Today, it’s been a constant struggle.

I’ve begun to wonder if the issue might be heat and humidy, since we still don’t have an air conditioner down here yet.  And the night before last it was REALLY cold, but last night it was hot and muggy.  And it’s hot and muggy now.

Greg was wondering if it could be that the monitor is freezing up and not the CPU, that the monitor failing to turn on may be the monitor’s fault and not the CPUs, if that makes sense.

I don’t understand any of this, so I’m not the right person to ask.

I’m still reading Witness, of course, and I do have a couple of notes on my progress.

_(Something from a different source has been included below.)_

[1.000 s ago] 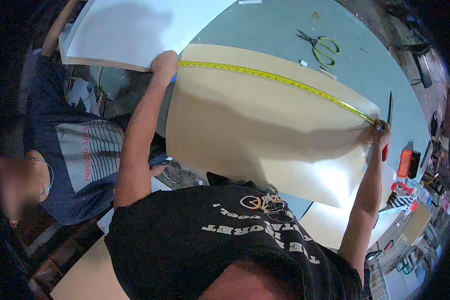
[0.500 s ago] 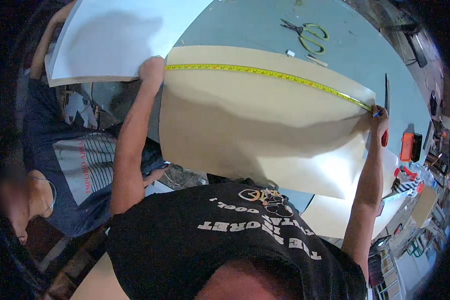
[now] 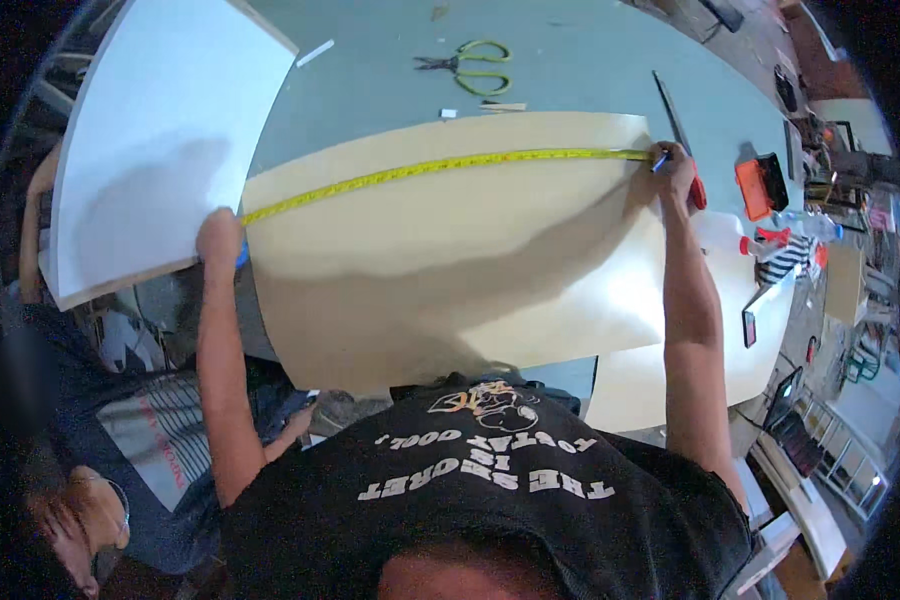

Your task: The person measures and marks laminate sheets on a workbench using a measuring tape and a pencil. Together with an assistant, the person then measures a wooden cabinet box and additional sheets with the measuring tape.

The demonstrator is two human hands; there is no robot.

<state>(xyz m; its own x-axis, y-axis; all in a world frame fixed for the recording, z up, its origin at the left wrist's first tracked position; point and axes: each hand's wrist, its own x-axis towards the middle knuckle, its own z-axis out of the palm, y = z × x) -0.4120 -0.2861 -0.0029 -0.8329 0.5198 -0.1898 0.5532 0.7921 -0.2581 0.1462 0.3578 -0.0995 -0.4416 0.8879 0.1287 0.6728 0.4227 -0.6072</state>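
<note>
Head view, tape: a yellow measuring tape (image 3: 440,168) lies stretched across the upper part of a large tan sheet (image 3: 450,250), running from the sheet's left edge to its right edge, between the two hands
Head view, left hand: the left hand (image 3: 220,238) is closed at the tape's left end, at the left edge of the sheet, pinning the tape there; a bit of blue shows just under the hand
Head view, right hand: the right hand (image 3: 677,170) is clenched around a blue pen (image 3: 659,162) at the tape's right end, near the sheet's upper right corner; whether it also presses the tape cannot be told
Head view, sheet: it lies flat on a grey-blue table (image 3: 570,60), its lower edge reaching the person's black shirt
Head view, around: green-handled scissors (image 3: 470,72) lie on the table well above the tape; a white board (image 3: 160,130) rests over the table's left edge, just beside the left hand; an orange tool (image 3: 760,185) sits to the right of the right hand; another person in a dark shirt sits at lower left
</note>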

1) Upper middle class twits may be drawn to Communism because they expect to end up in charge of things when the revolution comes, but that does not seem to have been Chambers’s motivation, and it doesn’t seem to have been the motivation of many of the people Chambers describes working with in the Party.

2) Chambers explains his own attraction and commitment to Communism as coming from the need to find “something to live for and something to die for,” with the second half of that sentence being as important as the first.  And since he was not a religious believer, what he found instead was Communism.

3) A good part of his attraction to Communism and the Communist Party came from a direct experience of actual working conditions on the ground.  He ran away from home around the time he should have gone to college and spent about a year working rough on construction sites and at other hard manual labor.  And he met a fair number of men who, having done that work all their lives and been broken down in health because of it, were left pretty much destitute.

4) Robert says he thinks people attracted to socialism are never attracted to it because they’re upset about the conditons people have to live and work under, but it seems to me that a fair number of them were so concerned, at least in the Thirties.  We’re talking now about people like Chambers rather than people like Hiss.

5) The extent to which actual espionage was going on in the Thirties is truly staggering, but what’s more staggering is how much infiltration and manipulation was going on on everything from newspapers and magazines to elementary schools.

6) Chambers pinpoints the period when American intellectuals became largely and almost monolithically left as the Twenties–that may be the result of the ebbing of religious belief.  See number one above.

7) No matter what Chambers says, it seems obvious to me that the choice isn’t between religion and Communism, because I’m neither. 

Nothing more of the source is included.